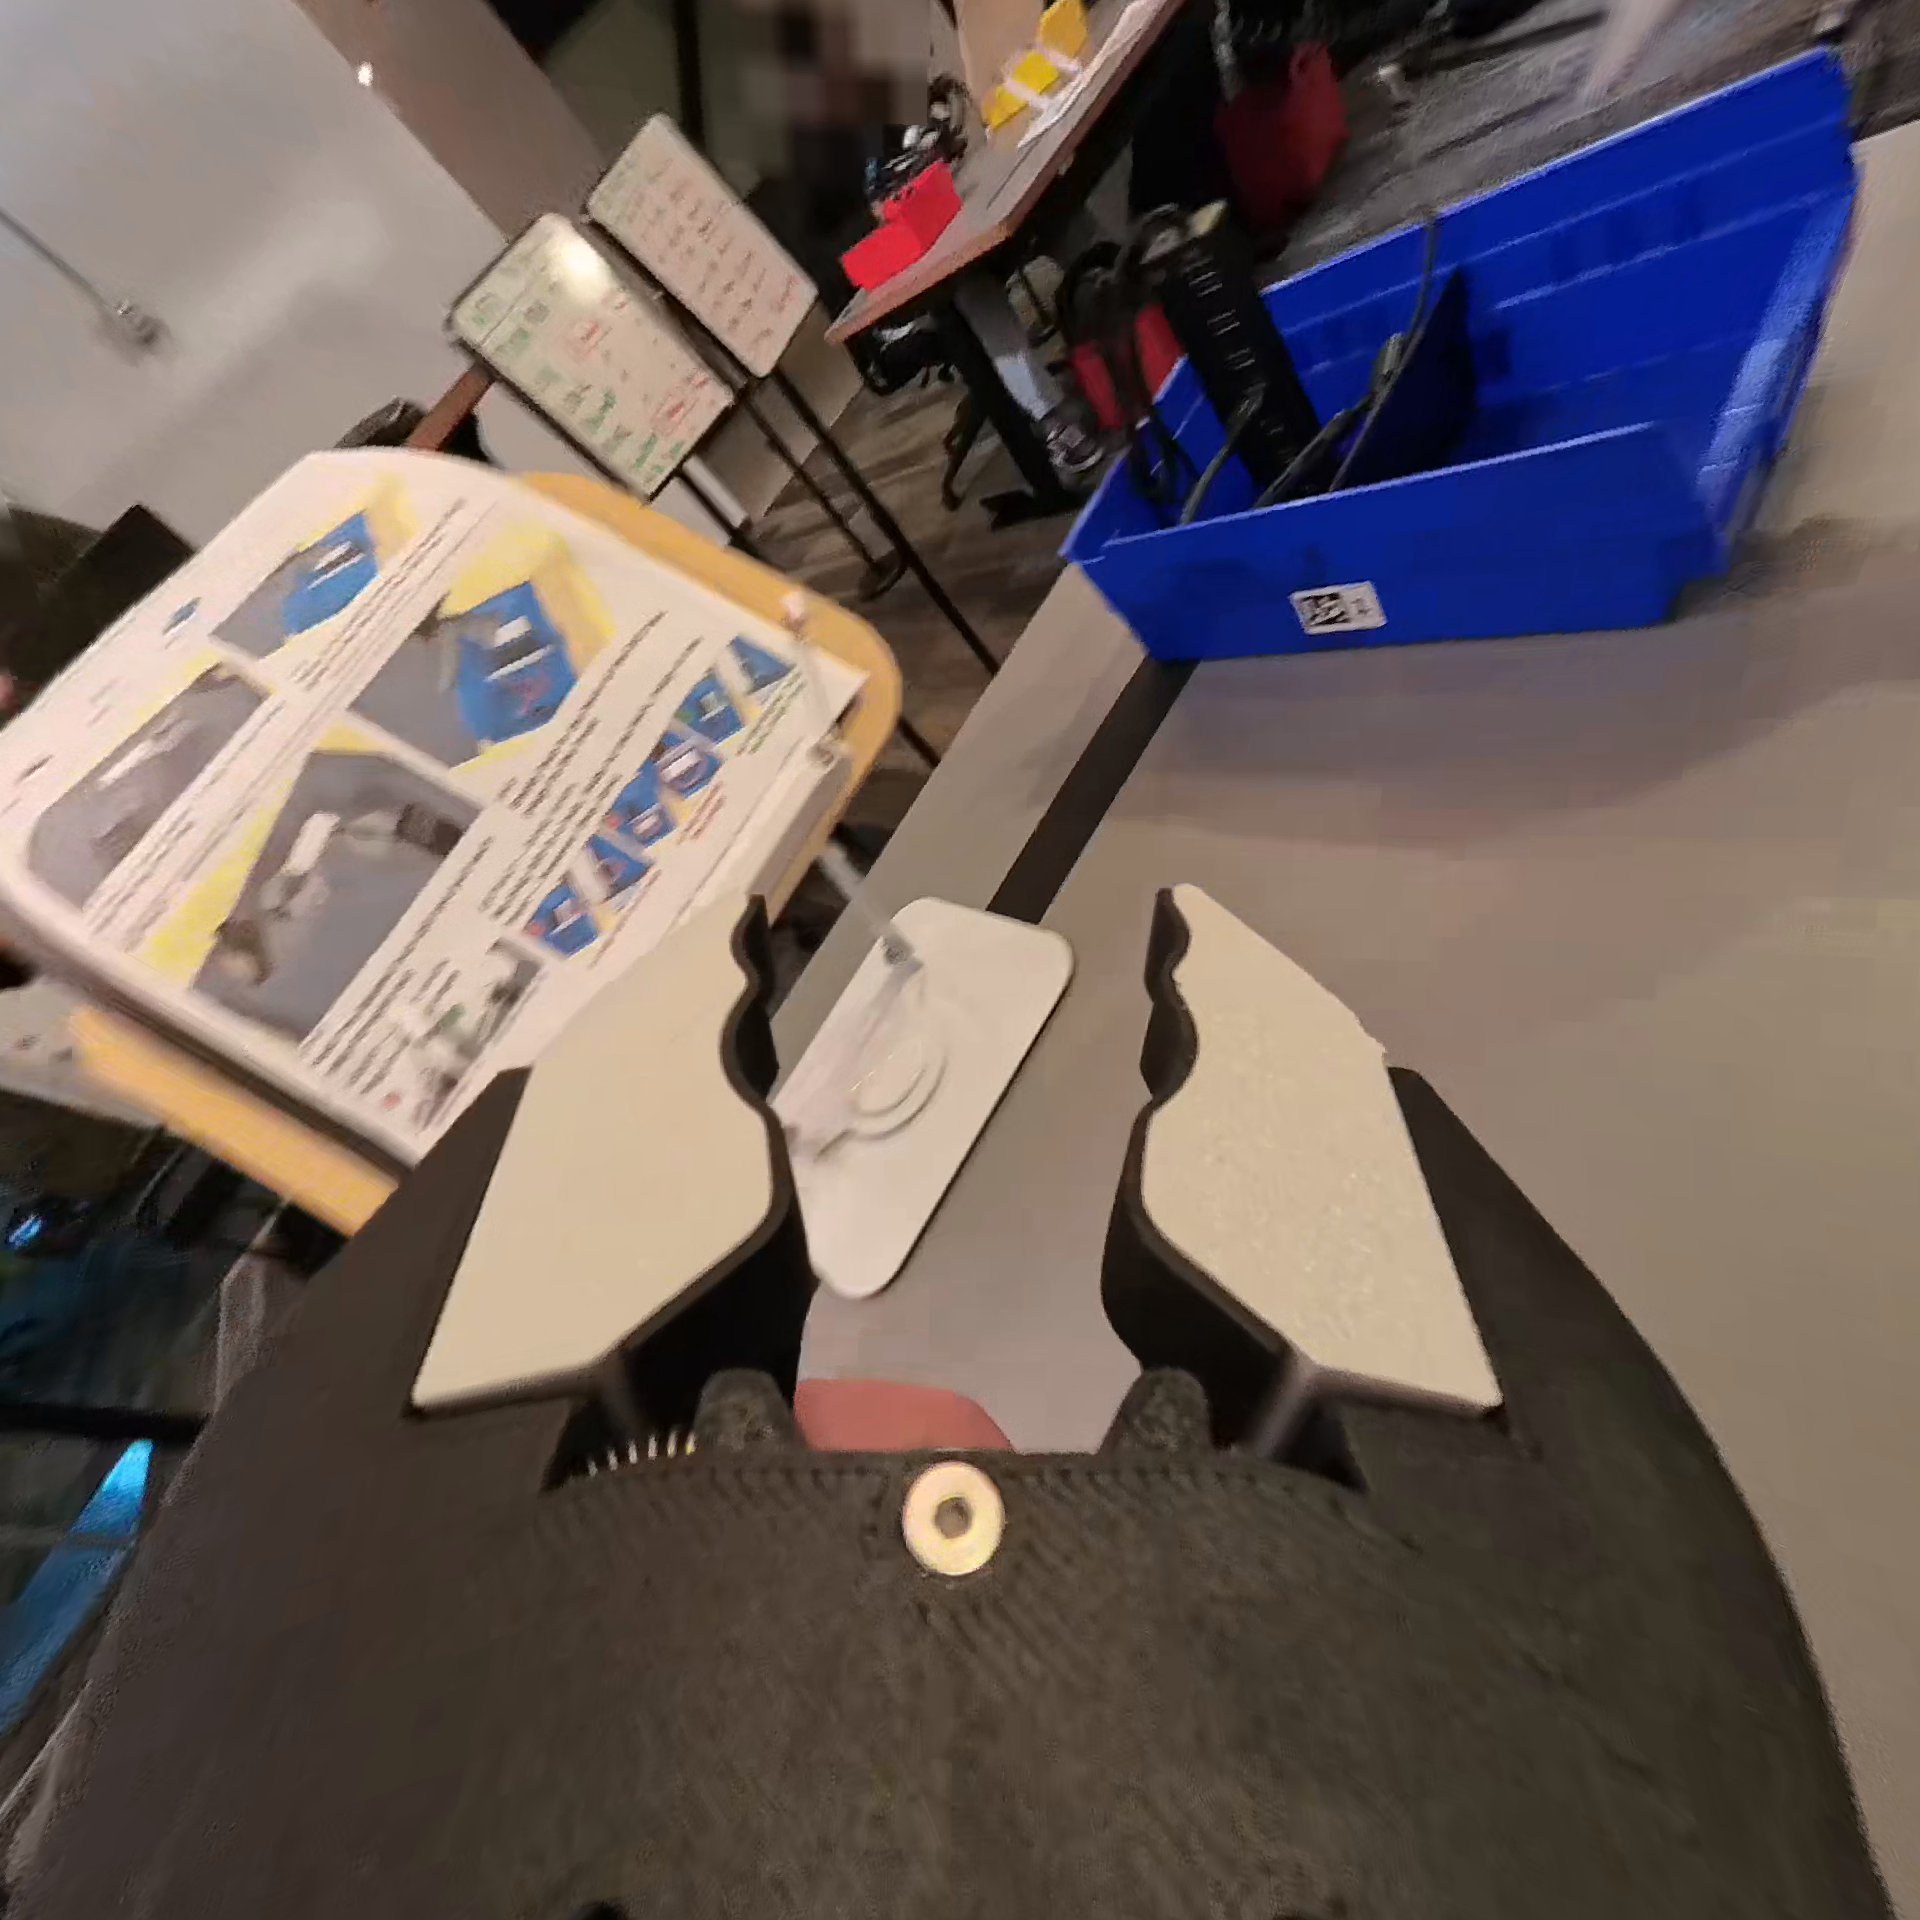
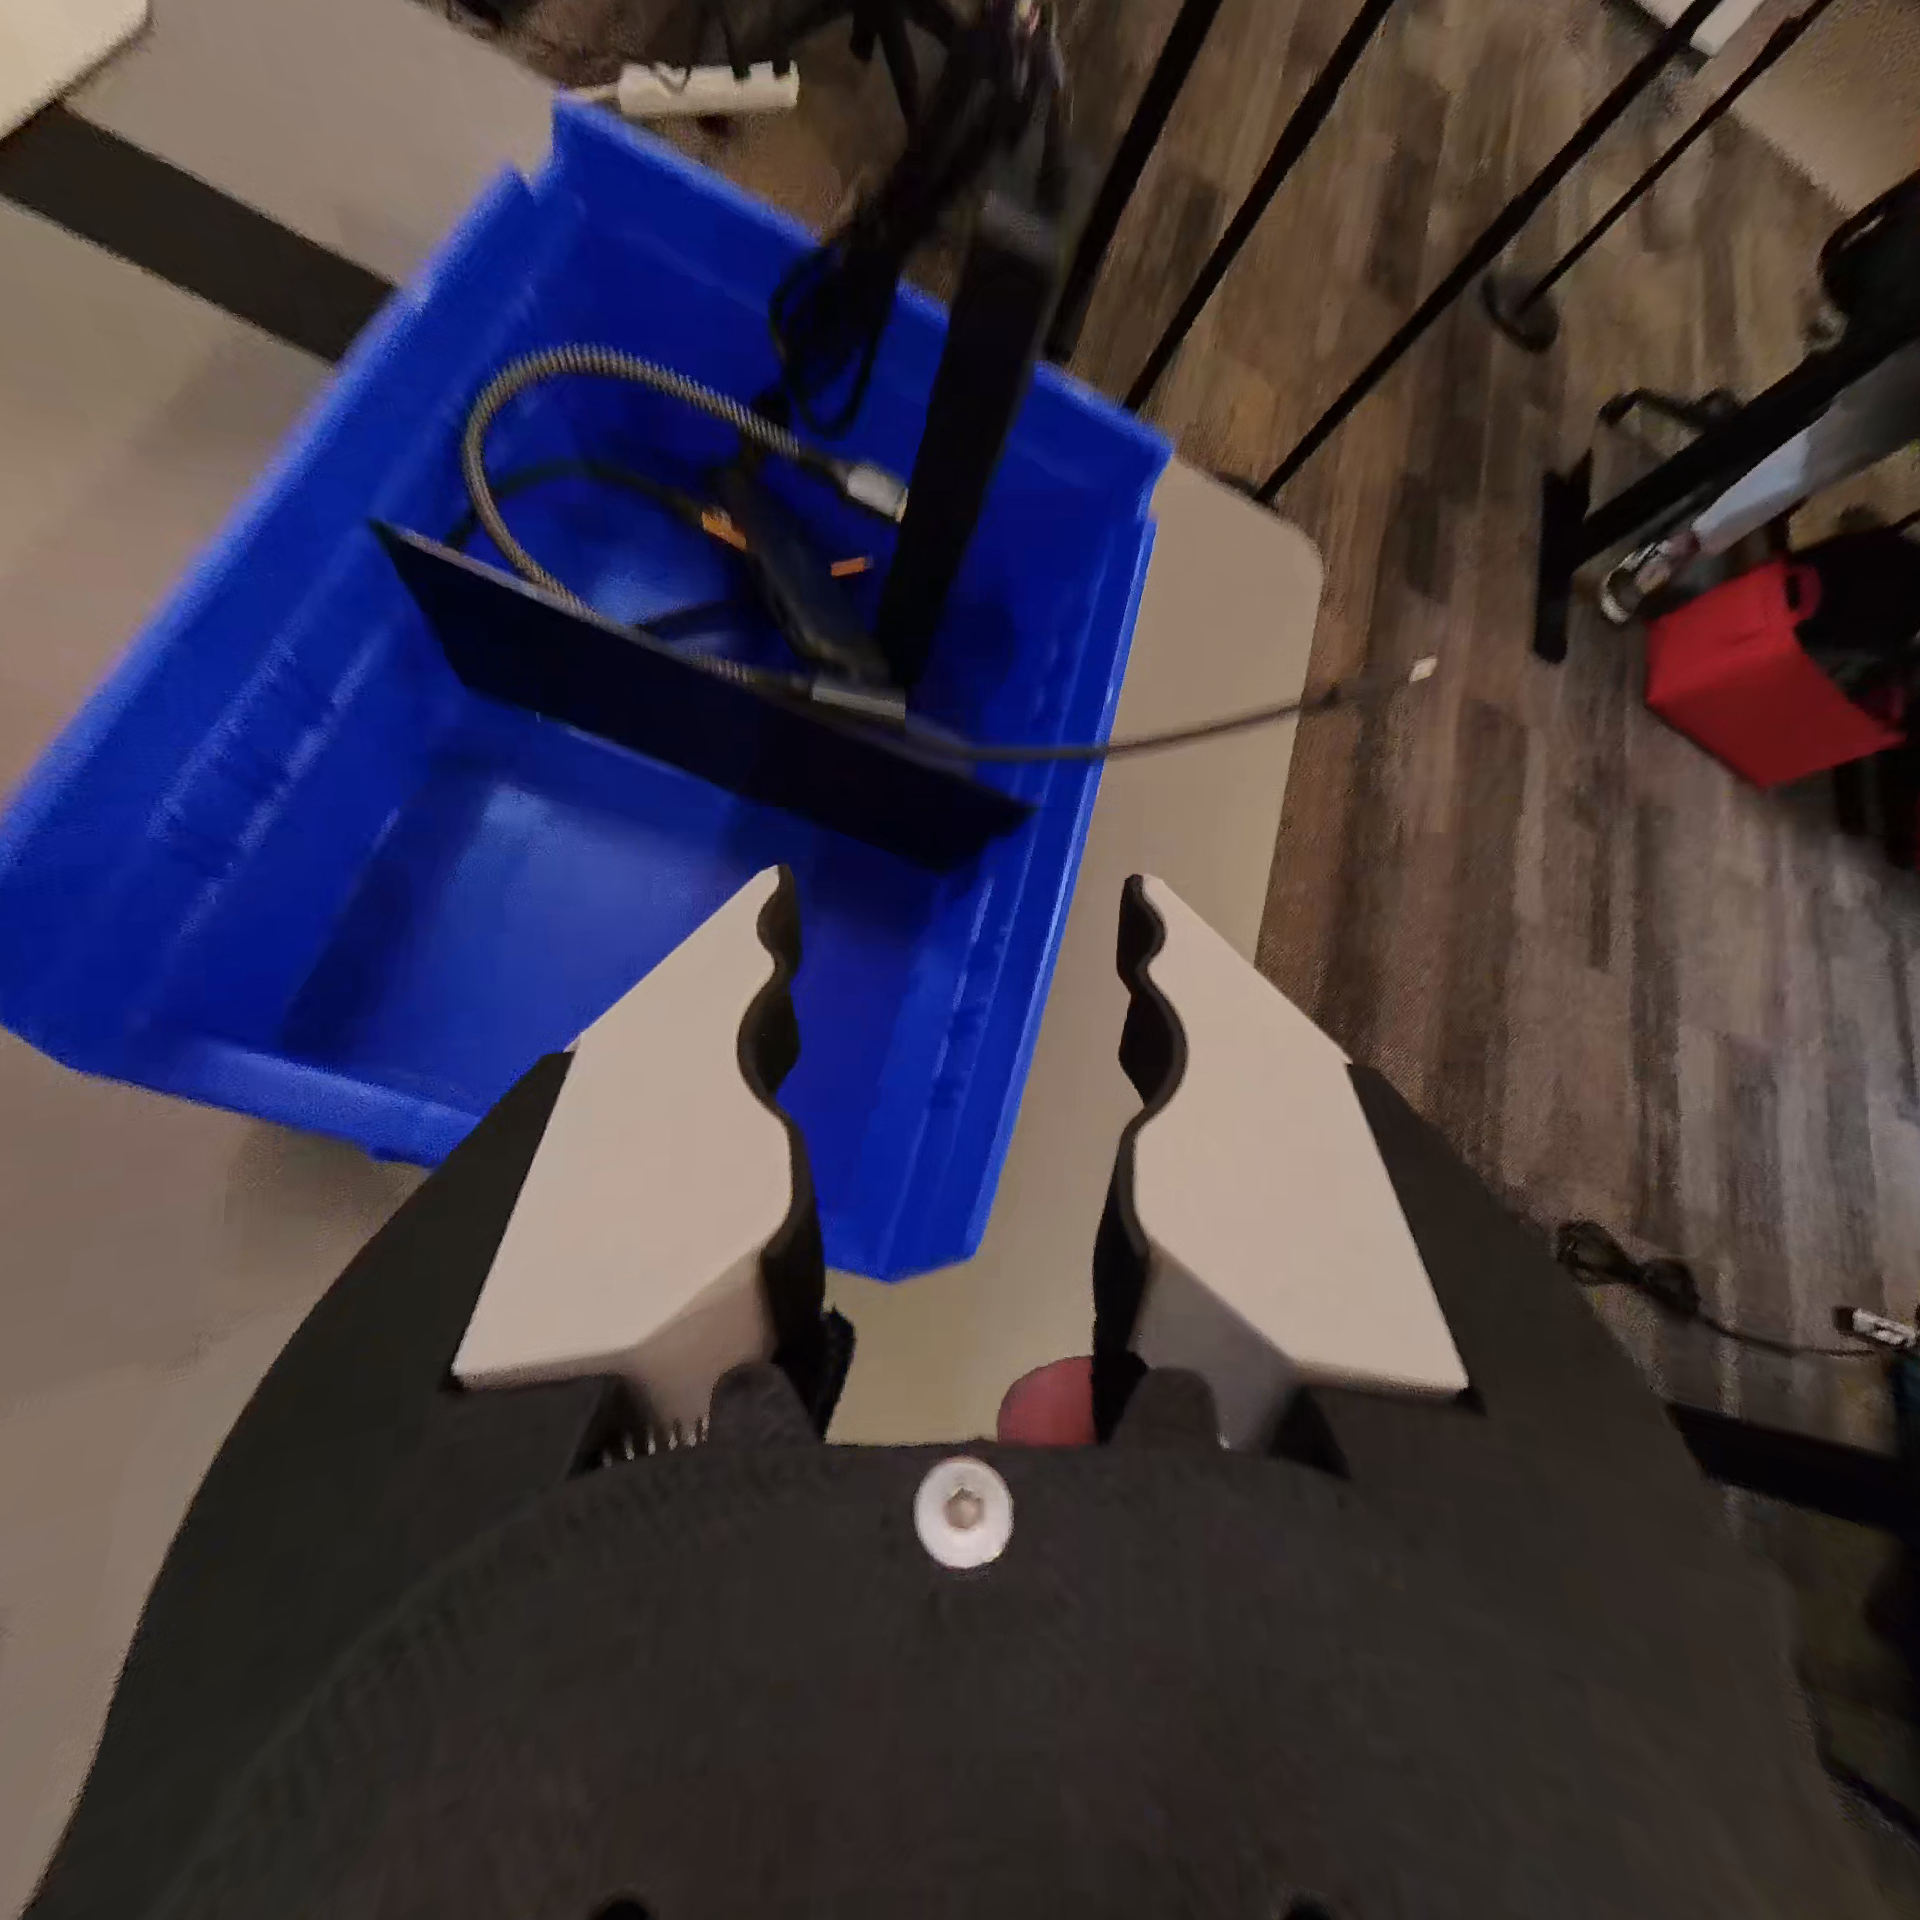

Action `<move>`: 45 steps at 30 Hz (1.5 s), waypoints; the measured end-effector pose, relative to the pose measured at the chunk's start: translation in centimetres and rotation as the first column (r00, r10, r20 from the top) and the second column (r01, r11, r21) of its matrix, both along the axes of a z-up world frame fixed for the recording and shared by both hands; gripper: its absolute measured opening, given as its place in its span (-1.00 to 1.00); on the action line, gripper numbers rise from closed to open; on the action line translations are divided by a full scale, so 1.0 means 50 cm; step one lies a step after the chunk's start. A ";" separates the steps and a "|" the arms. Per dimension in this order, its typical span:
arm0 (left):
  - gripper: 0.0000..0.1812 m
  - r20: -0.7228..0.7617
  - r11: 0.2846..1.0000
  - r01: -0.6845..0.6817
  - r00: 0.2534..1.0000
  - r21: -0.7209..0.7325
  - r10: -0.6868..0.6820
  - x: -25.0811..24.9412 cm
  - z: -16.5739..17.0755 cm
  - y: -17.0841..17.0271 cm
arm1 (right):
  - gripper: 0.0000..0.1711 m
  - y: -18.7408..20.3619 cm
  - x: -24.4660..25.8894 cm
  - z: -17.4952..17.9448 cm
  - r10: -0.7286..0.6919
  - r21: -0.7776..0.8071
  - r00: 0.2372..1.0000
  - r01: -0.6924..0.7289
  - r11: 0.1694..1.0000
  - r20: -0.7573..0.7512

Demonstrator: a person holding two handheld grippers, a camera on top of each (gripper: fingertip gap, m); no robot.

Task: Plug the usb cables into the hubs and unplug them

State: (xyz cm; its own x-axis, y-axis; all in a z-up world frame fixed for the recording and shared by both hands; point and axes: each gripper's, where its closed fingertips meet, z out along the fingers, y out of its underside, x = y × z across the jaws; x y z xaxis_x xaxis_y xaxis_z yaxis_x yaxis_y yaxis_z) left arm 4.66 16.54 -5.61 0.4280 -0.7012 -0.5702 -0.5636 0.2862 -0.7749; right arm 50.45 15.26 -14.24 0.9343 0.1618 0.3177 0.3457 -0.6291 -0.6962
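On the grey table (image 1: 1455, 935), one blue bin (image 2: 312, 831), both grippers hovering empty.

Biggest first: the bin, split by a dark divider (image 2: 675, 696), holds two upright black hubs (image 2: 966, 416) and a tangle of cables (image 2: 499, 416) in the far compartment, count blurred; one cable (image 2: 1195, 732) trails over the rim. A sticker (image 1: 1336, 608) sits on its front. Left gripper (image 1: 961, 935) and right gripper (image 2: 956, 904) gape wide, gripping nothing. An instruction sheet (image 1: 416, 748) stands left.
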 end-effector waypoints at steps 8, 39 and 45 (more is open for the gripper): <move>-0.07 0.052 0.936 -0.292 0.950 -0.196 0.308 -0.361 -0.037 0.064 | -0.15 -0.042 0.064 -0.102 -0.042 -0.007 0.992 0.041 0.999 -0.116; -0.84 -0.009 0.654 -0.502 0.797 -0.565 0.604 -0.733 -0.380 0.124 | -0.72 -0.018 0.000 -0.217 0.013 -0.130 0.976 -0.042 0.991 -0.219; -0.93 0.030 0.664 -0.477 0.799 -0.575 0.600 -0.727 -0.375 0.125 | -0.80 -0.020 0.002 -0.215 -0.017 -0.140 0.976 -0.014 0.990 -0.217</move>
State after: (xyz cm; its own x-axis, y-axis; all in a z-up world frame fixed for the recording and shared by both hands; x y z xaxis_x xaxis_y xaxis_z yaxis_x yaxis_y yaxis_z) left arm -31.67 22.80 -24.37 0.8849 -0.4631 -0.0499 -0.3041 -0.4933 -0.8150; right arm 50.56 14.27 -25.01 0.9786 0.1887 0.0822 0.1953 -0.7256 -0.6598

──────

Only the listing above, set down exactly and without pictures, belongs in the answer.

Action `<move>`: 45 steps at 30 Hz (1.5 s), waypoints; the measured end-effector pose, relative to the pose measured at the chunk's start: translation in centimetres and rotation as the first column (r00, r10, r20 from the top) and the second column (r01, r11, r21) of its matrix, both along the axes of a z-up world frame fixed for the recording and shared by both hands; gripper: its absolute measured opening, given as its place in its span (-1.00 to 1.00); on the action line, gripper numbers rise from closed to open; on the action line translations are divided by a full scale, so 1.0 means 50 cm; step one lies a step after the chunk's start. A ";" separates the steps and a "|" the arms. Per dimension in this order, its typical span:
arm0 (left):
  - gripper: 0.0000..0.1812 m
  - r20: -0.7228..0.7617
  - r11: 0.2846..1.0000
  - r01: -0.6845..0.6817
  - r00: 0.2534..1.0000
  - r21: -0.7209..0.7325
  - r10: -0.6868..0.6820
  - x: -25.0811..24.9412 cm
  - z: -16.5739..17.0755 cm
  - y: -17.0841..17.0271 cm
arm1 (right):
  - gripper: 0.0000..0.1711 m
  - y: -18.7408..20.3619 cm
  - x: -24.4660..25.8894 cm
  - z: -17.4952..17.9448 cm
  - r10: -0.7286..0.6919
  - r21: -0.7776..0.8071
  - r00: 0.2372..1.0000
  - r01: -0.6924..0.7289
  - r11: 0.1694..1.0000
  - r20: -0.7573..0.7512

Demonstrator: a person holding two handheld grippers, a camera on top of each (gripper: fingertip gap, m); no robot.

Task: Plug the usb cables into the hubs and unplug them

State: (xyz cm; its own x-axis, y-axis; all in a z-up world frame fixed for the recording and shared by both hands; point and axes: each gripper's, where its closed fingertips meet, z out along the fingers, y out of its underside, x = y × z across the jaws; x y z xaxis_x xaxis_y xaxis_z yaxis_x yaxis_y yaxis_z) left arm 4.66 16.54 -5.61 0.4280 -0.7012 -0.5702 -0.5636 0.2862 -0.7749; right arm 50.45 15.26 -14.24 0.9343 0.1618 0.3177 0.3457 -0.6291 -0.6962
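On the grey table (image 1: 1455, 935), one blue bin (image 2: 312, 831), both grippers hovering empty.

Biggest first: the bin, split by a dark divider (image 2: 675, 696), holds two upright black hubs (image 2: 966, 416) and a tangle of cables (image 2: 499, 416) in the far compartment, count blurred; one cable (image 2: 1195, 732) trails over the rim. A sticker (image 1: 1336, 608) sits on its front. Left gripper (image 1: 961, 935) and right gripper (image 2: 956, 904) gape wide, gripping nothing. An instruction sheet (image 1: 416, 748) stands left.
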 end-effector waypoints at steps 8, 39 and 45 (more is open for the gripper): <move>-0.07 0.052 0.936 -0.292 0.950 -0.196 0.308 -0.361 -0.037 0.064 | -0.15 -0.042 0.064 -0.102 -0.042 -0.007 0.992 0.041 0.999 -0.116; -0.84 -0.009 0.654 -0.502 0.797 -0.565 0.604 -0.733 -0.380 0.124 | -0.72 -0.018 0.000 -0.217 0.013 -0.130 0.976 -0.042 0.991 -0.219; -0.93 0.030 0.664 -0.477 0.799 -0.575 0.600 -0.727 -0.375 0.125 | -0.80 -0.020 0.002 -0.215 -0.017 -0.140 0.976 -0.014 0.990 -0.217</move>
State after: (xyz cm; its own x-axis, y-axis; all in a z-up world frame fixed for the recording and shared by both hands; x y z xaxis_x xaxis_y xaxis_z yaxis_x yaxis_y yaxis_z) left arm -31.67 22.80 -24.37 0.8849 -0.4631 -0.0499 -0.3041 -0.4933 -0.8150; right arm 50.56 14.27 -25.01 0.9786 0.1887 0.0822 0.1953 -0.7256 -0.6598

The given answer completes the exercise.